WHAT IS NEEDED
Give back all of the data exactly as written.

COLLECTED MATERIAL
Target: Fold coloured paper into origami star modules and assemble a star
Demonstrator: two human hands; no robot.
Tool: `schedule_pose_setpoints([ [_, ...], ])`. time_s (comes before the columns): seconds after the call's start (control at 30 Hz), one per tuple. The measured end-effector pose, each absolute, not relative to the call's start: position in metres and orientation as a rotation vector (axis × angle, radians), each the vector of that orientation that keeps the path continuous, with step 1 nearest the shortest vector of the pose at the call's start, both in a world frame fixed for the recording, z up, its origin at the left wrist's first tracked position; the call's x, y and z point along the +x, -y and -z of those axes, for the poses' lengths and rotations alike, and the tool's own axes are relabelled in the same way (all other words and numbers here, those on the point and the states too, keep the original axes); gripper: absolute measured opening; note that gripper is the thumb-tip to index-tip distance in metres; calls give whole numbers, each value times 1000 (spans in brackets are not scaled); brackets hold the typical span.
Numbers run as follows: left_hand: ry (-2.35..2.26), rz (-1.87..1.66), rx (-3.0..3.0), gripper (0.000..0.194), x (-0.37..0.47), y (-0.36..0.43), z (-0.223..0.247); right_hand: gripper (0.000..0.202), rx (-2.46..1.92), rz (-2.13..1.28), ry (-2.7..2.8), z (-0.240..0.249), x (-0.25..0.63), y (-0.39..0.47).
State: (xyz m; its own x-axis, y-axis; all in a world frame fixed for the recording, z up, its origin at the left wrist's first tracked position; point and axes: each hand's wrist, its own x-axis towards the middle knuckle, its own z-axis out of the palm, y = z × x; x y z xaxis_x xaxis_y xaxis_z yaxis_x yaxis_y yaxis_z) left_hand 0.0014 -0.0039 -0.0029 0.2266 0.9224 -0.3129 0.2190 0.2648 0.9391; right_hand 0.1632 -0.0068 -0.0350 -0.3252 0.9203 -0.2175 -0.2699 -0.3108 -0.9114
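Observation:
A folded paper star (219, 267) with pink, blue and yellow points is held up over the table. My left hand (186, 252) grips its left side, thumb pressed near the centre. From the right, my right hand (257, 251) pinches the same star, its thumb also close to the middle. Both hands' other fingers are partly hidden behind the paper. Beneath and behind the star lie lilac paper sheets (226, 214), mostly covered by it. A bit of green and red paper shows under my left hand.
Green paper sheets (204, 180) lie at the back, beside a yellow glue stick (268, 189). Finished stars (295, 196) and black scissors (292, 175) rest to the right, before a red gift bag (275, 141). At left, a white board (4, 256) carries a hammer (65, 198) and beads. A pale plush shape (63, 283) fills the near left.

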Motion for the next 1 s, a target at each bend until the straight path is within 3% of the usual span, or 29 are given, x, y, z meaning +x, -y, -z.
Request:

WRITTEN RESPONSE
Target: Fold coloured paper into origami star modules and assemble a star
Demonstrator: two human hands; no robot.
Tool: `schedule_pose_setpoints([ [_, ...], ])`. time_s (comes before the columns): seconds after the call's start (control at 30 Hz), one per tuple. The measured end-effector pose, each absolute, not relative to the call's start: position in metres and orientation as a rotation vector (axis × angle, radians), each the vector of that orientation that keeps the path continuous, with step 1 nearest the shortest vector of the pose at the call's start, both in a world frame fixed for the recording, z up, its origin at the left wrist's first tracked position; the call's x, y and z point along the +x, -y and -z of those axes, for the poses' lengths and rotations alike, and the tool's own axes are relabelled in the same way (all other words and numbers here, those on the point and the states too, keep the original axes); gripper: absolute measured opening; note that gripper is the thumb-tip to index-tip distance in metres; calls give whole numbers, each value times 1000 (spans in brackets are not scaled); brackets hold the typical span.
Numbers run as follows: left_hand: ry (-2.35..2.26), rz (-1.87..1.66), rx (-3.0..3.0), gripper (0.000..0.194), x (-0.37..0.47), y (-0.36..0.43), z (-0.223..0.247); right_hand: gripper (0.000..0.202), rx (-2.46..1.92), rz (-2.13..1.28), ry (-2.7..2.8), z (-0.240..0.249), x (-0.25..0.63), y (-0.39..0.47).
State: (xyz m; its own x-axis, y-axis; all in a world frame fixed for the recording, z up, its origin at the left wrist's first tracked position; point and axes: each hand's wrist, its own x-axis towards the middle knuckle, its own z-axis out of the palm, y = z × x; x y z xaxis_x xaxis_y xaxis_z yaxis_x yaxis_y yaxis_z) left_hand 0.0014 -0.0039 -0.0029 0.2266 0.9224 -0.3129 0.2190 0.2648 0.9391; right_hand 0.1632 -0.0068 -0.0350 -0.3252 0.9203 -0.2175 -0.2699 -0.3108 -0.9114
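Observation:
A folded paper star (219, 267) with pink, blue and yellow points is held up over the table. My left hand (186, 252) grips its left side, thumb pressed near the centre. From the right, my right hand (257, 251) pinches the same star, its thumb also close to the middle. Both hands' other fingers are partly hidden behind the paper. Beneath and behind the star lie lilac paper sheets (226, 214), mostly covered by it. A bit of green and red paper shows under my left hand.
Green paper sheets (204, 180) lie at the back, beside a yellow glue stick (268, 189). Finished stars (295, 196) and black scissors (292, 175) rest to the right, before a red gift bag (275, 141). At left, a white board (4, 256) carries a hammer (65, 198) and beads. A pale plush shape (63, 283) fills the near left.
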
Motion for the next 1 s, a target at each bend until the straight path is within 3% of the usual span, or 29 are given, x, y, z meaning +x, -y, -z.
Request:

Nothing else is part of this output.